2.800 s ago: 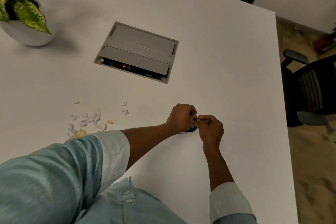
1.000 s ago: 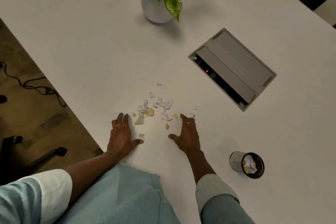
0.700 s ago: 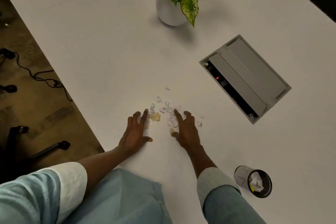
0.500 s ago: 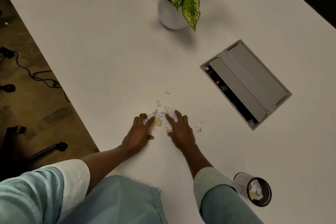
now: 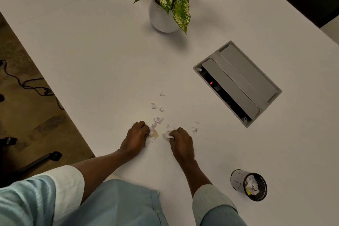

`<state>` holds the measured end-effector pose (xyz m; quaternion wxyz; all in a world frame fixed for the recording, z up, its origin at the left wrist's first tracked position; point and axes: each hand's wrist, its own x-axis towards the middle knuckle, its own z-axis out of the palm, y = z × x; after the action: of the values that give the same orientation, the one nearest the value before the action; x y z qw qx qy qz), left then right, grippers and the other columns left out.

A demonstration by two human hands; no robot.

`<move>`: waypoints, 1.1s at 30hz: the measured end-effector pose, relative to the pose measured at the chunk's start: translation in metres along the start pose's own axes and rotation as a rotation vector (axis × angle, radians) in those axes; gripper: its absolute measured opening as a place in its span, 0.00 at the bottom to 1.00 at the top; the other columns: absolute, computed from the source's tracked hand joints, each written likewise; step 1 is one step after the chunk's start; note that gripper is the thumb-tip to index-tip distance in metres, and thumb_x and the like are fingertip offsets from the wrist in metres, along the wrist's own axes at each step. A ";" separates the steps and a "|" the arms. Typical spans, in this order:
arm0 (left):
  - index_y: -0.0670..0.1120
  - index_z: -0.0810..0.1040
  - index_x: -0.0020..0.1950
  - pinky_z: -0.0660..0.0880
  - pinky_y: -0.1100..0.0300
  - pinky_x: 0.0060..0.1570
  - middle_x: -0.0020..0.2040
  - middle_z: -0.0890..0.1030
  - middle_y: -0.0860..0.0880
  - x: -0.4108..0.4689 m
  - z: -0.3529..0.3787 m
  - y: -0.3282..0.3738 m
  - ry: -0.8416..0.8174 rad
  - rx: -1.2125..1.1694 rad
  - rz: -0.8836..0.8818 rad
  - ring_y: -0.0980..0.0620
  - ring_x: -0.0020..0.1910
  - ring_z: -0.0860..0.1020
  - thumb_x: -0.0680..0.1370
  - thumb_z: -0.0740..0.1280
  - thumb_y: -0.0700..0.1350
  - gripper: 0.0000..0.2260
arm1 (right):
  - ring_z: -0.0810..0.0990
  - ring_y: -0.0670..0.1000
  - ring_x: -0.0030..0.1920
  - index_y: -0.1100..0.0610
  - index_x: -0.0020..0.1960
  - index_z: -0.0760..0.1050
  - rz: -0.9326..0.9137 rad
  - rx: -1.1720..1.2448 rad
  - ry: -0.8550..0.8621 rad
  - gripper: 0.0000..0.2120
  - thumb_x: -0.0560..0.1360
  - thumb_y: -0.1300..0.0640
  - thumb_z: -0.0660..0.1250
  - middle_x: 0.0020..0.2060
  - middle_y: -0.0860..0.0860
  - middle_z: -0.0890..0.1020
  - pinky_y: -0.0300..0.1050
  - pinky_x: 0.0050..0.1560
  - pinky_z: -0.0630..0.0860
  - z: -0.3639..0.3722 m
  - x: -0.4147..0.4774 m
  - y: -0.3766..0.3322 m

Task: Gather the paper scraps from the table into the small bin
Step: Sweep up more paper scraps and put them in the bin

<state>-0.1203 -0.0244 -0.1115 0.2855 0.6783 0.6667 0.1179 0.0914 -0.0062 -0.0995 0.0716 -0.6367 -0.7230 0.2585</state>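
Several small white and yellowish paper scraps (image 5: 158,119) lie scattered on the white table (image 5: 91,42). My left hand (image 5: 135,138) rests on the table with fingers curled over scraps at the left of the pile. My right hand (image 5: 181,142) has its fingers curled on white scraps at the right of the pile. A few scraps (image 5: 194,129) lie apart to the right. The small grey bin (image 5: 238,180) with a black rim stands at the lower right and holds crumpled paper.
A potted plant in a white pot (image 5: 163,18) stands at the back. A grey cable box (image 5: 238,82) is set into the table to the right. The table's left edge drops to a floor with cables (image 5: 27,86) and a chair base (image 5: 36,161).
Both hands have drawn inward and curled their fingers, raking the scraps together into a tighter pile. Earlier still, the hands were over at the bin.
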 end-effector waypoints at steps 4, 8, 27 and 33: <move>0.40 0.82 0.47 0.76 0.49 0.43 0.47 0.81 0.45 -0.008 0.006 0.015 0.073 -0.109 0.010 0.42 0.46 0.79 0.74 0.69 0.28 0.09 | 0.83 0.52 0.46 0.58 0.54 0.86 0.104 0.159 0.099 0.09 0.76 0.63 0.70 0.46 0.52 0.84 0.44 0.48 0.78 -0.011 -0.023 0.010; 0.42 0.84 0.47 0.73 0.56 0.43 0.46 0.82 0.47 -0.016 0.012 0.042 0.084 -0.184 0.030 0.46 0.44 0.80 0.75 0.72 0.30 0.08 | 0.83 0.48 0.42 0.54 0.48 0.86 0.193 0.268 0.222 0.05 0.73 0.61 0.75 0.42 0.48 0.85 0.45 0.44 0.79 -0.024 -0.055 0.025; 0.42 0.85 0.49 0.78 0.55 0.42 0.46 0.83 0.45 -0.019 0.086 0.284 -0.284 -0.320 0.457 0.48 0.42 0.81 0.75 0.76 0.35 0.04 | 0.86 0.43 0.32 0.52 0.43 0.83 0.809 0.655 0.763 0.06 0.73 0.60 0.78 0.33 0.46 0.86 0.50 0.42 0.85 -0.103 -0.206 0.130; 0.43 0.84 0.51 0.70 0.58 0.45 0.49 0.82 0.44 -0.015 0.120 0.336 -0.371 -0.199 0.512 0.46 0.48 0.80 0.75 0.73 0.35 0.07 | 0.86 0.52 0.37 0.57 0.43 0.83 0.947 0.560 0.770 0.04 0.72 0.57 0.76 0.35 0.51 0.86 0.49 0.42 0.82 -0.120 -0.207 0.156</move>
<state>0.2242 -0.0490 -0.0224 0.4280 0.8025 0.3966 0.1247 0.3177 -0.1623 -0.0225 0.3657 -0.8894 -0.1941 0.1941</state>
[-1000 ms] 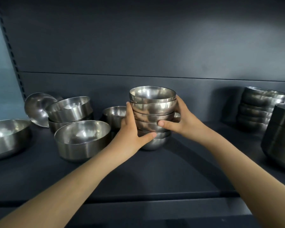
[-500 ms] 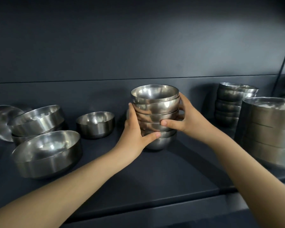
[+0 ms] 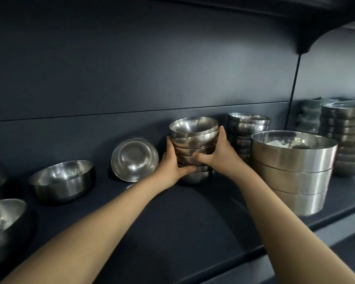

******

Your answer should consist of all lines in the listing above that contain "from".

**Task response:**
`<move>`: waypoints, 1.1s at 30hz: the measured end-effector pose, relative to the pose measured at the chunk's start: translation in metres along the start pose's own axes and rotation as a rotation vector (axis × angle, radians) in those axes; gripper: its absolute measured opening as a place in its span, 0.00 at the bottom to 1.00 at the top; the other columns: absolute, computed from the source's tracked hand joints, each written likewise; step 1 is one step after the chunk's start; note that gripper is the thumb-tip to index-tip distance in metres, and thumb_x and the like are fingertip offsets from the wrist in metres, along the wrist's own axes at each step. A ";" separates the steps and a "|" the arms. Typical spans, in this order:
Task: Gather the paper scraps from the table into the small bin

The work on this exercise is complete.